Thordis Björg, qui vit à Reykjavík, la capitale où vit plus de 60% de la population, souffre d’une maladie auto-immune qui la met à risque de Covid. Elle appelle Willum Thór Thórsson, le ministre de la Santé qui a promulgué la décision d’abandonner les restrictions, « le ministre de la non-santé ». «Il ne parle pas vraiment du compromis d’infecter tout le monde. Il regarde juste le côté plein d’espoir », dit Björg.
L’Islande a connu une pandémie relativement bénigne, enregistrant seulement 62 décès et environ 133 000 cas au total. Au cours des premiers mois de 2020, sa stratégie consistant à étouffer toute épidémie en utilisant une surveillance génomique minutieuse, des tests et une recherche des contacts a été déclarée un succès et une merveille scientifique : le pays avait « vaincu le coronavirus », « martelé le COVID avec la science » ou – pour le dire plus élégamment – « Scientifique de la merde Outta COVID. Fin juin 2021, le gouvernement a annoncé triomphalement qu’il levait toutes les restrictions. Mais le supposé retour à la normale n’a pas duré longtemps. À la fin du mois, les chiffres ont commencé à grimper. Les restrictions ont été réintroduites fin juillet, juste un mois plus tard. Ils ont de nouveau été abandonnés fin août et sont restés ainsi jusqu’à ce que, le 1er décembre, l’Islande déclare son premier cas d’Omicron. Le 21 décembre, des restrictions plus strictes ont été introduites, et celles-ci n’ont commencé à se desserrer qu’au début de 2022.
L’Islande fait partie d’une liste croissante de pays européens qui abandonnent rapidement presque toutes leurs restrictions Covid. Début février, le Danemark est devenu le premier pays de l’Union européenne à abandonner toutes les restrictions, les responsables déclarant qu’ils ne considéraient plus le Covid comme « une maladie socialement critique ». Le 9 février, la Suède a emboîté le pas, bien qu’il soit toujours conseillé aux personnes symptomatiques de rester chez elles. En Suisse et en Autriche, presque toutes les restrictions Covid ont été supprimées (à l’exception des mandats de masque dans certaines situations et, en Suisse, l’obligation de s’isoler pendant cinq jours après un test positif). L’Europe pourrait approcher d’une « fin de partie plausible pour la pandémie », a déclaré Hans Kluge, directeur de l’Organisation mondiale de la santé en Europe, lors d’une conférence de presse début février.
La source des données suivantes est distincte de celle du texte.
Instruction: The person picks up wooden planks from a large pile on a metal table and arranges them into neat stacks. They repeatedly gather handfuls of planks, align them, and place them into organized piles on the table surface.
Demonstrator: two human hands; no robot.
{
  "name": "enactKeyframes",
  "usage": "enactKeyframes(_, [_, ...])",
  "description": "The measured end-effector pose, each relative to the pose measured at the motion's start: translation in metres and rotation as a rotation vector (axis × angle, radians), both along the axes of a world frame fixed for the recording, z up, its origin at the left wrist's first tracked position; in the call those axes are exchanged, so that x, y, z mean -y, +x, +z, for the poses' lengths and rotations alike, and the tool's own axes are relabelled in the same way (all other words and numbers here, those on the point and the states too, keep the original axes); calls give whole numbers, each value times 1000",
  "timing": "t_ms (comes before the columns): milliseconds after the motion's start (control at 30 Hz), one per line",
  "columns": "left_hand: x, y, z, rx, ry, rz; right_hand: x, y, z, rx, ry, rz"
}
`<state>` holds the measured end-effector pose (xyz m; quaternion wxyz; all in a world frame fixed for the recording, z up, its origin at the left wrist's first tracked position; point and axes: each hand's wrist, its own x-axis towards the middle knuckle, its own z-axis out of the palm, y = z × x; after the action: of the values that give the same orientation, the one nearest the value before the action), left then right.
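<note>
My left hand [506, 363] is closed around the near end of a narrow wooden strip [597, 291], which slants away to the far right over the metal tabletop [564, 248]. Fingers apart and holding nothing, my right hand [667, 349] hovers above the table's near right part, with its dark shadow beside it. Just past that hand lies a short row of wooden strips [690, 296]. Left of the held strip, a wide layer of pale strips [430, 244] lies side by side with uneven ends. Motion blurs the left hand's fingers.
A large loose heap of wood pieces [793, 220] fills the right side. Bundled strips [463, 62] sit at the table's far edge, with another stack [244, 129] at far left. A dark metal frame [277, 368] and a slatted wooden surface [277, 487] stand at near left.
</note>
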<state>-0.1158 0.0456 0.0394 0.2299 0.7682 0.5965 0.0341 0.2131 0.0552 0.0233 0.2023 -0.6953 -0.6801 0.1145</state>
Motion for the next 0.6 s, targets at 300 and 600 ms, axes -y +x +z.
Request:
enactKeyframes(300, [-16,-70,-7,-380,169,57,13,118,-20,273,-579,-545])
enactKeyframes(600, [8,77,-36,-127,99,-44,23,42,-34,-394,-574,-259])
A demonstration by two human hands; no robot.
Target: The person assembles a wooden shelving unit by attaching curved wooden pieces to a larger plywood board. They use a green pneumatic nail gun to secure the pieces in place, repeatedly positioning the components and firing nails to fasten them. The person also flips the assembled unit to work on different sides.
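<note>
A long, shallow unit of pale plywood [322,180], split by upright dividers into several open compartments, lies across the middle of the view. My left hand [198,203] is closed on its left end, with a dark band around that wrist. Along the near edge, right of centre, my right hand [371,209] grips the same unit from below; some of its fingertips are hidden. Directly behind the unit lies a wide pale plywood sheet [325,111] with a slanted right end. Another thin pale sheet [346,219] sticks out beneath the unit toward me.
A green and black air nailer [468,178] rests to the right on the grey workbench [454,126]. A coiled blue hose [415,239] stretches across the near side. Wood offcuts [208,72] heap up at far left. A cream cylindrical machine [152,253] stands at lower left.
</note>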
Dans d’autres parties du monde, les pays qui ont connu un faible nombre de cas au cours des deux premières années de la pandémie ont adopté l’approche opposée alors qu’Omicron augmentait au niveau régional. Les systèmes de santé fragiles des nations insulaires du Pacifique comme Kiribati, Palau et Tonga signifiaient que l’arrivée du virus nécessitait une précipitation pour vacciner leurs populations, introduire des mandats de masque, fermer des écoles ou instituer des fermetures. La Chine, qui reste vulnérable à Omicron en raison de l’utilisation de vaccins à virus inactivés moins efficaces, poursuit toujours une politique «zéro-Covid dynamique» qui vise à contenir les épidémies grâce à des verrouillages stricts et des applications de traçage.
Plus bizarrement, pour la part du lion de ces pays européens, y compris l’Islande, la décision de lever les restrictions est intervenue au milieu de la montée en flèche des vagues d’Omicron. Le Danemark avait le deuxième taux d’infection le plus élevé au monde à l’époque. Mais, comme le dit Jens Lundgren, professeur de maladies infectieuses à l’Université de Copenhague, le virus n’était plus considéré comme « une maladie socialement critique » par le gouvernement, ce qui signifie qu’il ne menaçait pas les infrastructures critiques – les hôpitaux, en particulier. Cela étant, dit-il, « il serait impossible de continuer à affirmer qu’il était encore nécessaire de maintenir les restrictions ».